Abstract:Micro-energy network is an integrated energy system that integrates various types of distributed energy systems, storage systems and loads. However, the capacity of the micro-energy network is relatively small,and multiple micro-energy networks with similar distances can be interconnected for energy sharing. Firstly, a typical structure of micro-energy network interconnection system is proposed. Secondly, according to the distributed energy system and load types included in the system, the frequency modulation and load characteristics are analyzed. A criterion for frequency stability of interconnected systems is presented along with an analysis method for the modulation capability. Then an optimal scheduling model is established based on the intermittent energy consumption rate.
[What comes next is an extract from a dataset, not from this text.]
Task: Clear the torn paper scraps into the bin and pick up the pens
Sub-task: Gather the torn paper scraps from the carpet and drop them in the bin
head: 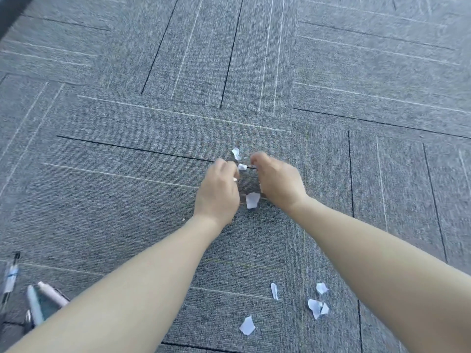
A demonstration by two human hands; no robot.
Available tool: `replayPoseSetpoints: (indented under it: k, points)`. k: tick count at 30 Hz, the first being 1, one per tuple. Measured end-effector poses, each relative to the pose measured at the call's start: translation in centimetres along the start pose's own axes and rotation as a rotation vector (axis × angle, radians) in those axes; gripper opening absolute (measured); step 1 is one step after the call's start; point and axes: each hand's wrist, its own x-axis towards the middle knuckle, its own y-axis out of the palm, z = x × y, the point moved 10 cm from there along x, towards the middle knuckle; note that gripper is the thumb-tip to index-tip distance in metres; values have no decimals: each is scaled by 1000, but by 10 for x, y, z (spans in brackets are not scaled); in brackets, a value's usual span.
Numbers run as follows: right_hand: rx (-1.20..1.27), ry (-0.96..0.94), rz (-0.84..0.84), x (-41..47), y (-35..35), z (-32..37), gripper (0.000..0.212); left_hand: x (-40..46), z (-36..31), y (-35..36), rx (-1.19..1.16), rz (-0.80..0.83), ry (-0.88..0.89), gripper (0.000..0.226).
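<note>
At the far left, low on the carpet (127,149), the pens (38,299) lie in a loose cluster. My left hand (219,189) reaches out over the floor, fingers (224,165) curled together — a white bit shows at them, though I cannot tell if it is held. A small scrap (242,166) sits between my hands, a larger scrap (252,200) nearer the wrists. My right hand (277,182) curls beside it. More torn scraps (317,305) lie lower right.
</note>
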Motion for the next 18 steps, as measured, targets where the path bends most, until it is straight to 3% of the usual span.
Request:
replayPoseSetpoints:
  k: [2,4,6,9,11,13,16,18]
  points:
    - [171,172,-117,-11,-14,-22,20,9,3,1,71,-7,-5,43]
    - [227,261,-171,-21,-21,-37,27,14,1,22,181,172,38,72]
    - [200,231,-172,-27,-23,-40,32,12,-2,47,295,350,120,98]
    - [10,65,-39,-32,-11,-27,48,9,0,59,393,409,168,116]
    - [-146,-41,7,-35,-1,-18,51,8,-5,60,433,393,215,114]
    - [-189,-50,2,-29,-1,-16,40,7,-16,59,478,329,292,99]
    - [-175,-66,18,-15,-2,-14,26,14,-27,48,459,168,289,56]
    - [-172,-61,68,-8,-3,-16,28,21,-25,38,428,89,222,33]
At last, a case study is given to compare the frequency stability and the ability to absorb intermittent energy of the system before and after interconnection, which verifies the effectiveness and feasibility of the proposed theory.
梁紫雯, 牟龙华, 何楚璇. 微能源网互联系统的频率调节和消纳能力研究[J]. 电工技术学报, 2022, 37(zk1): 74-82.
Liang Ziwen, Mu Longhua, He Chuxuan. Research on Frequency Modulation and Accommodation Capability of Interconnected System of Micro-Energy Network. Transactions of China Electrotechnical Society, 2022, 37(zk1): 74-82.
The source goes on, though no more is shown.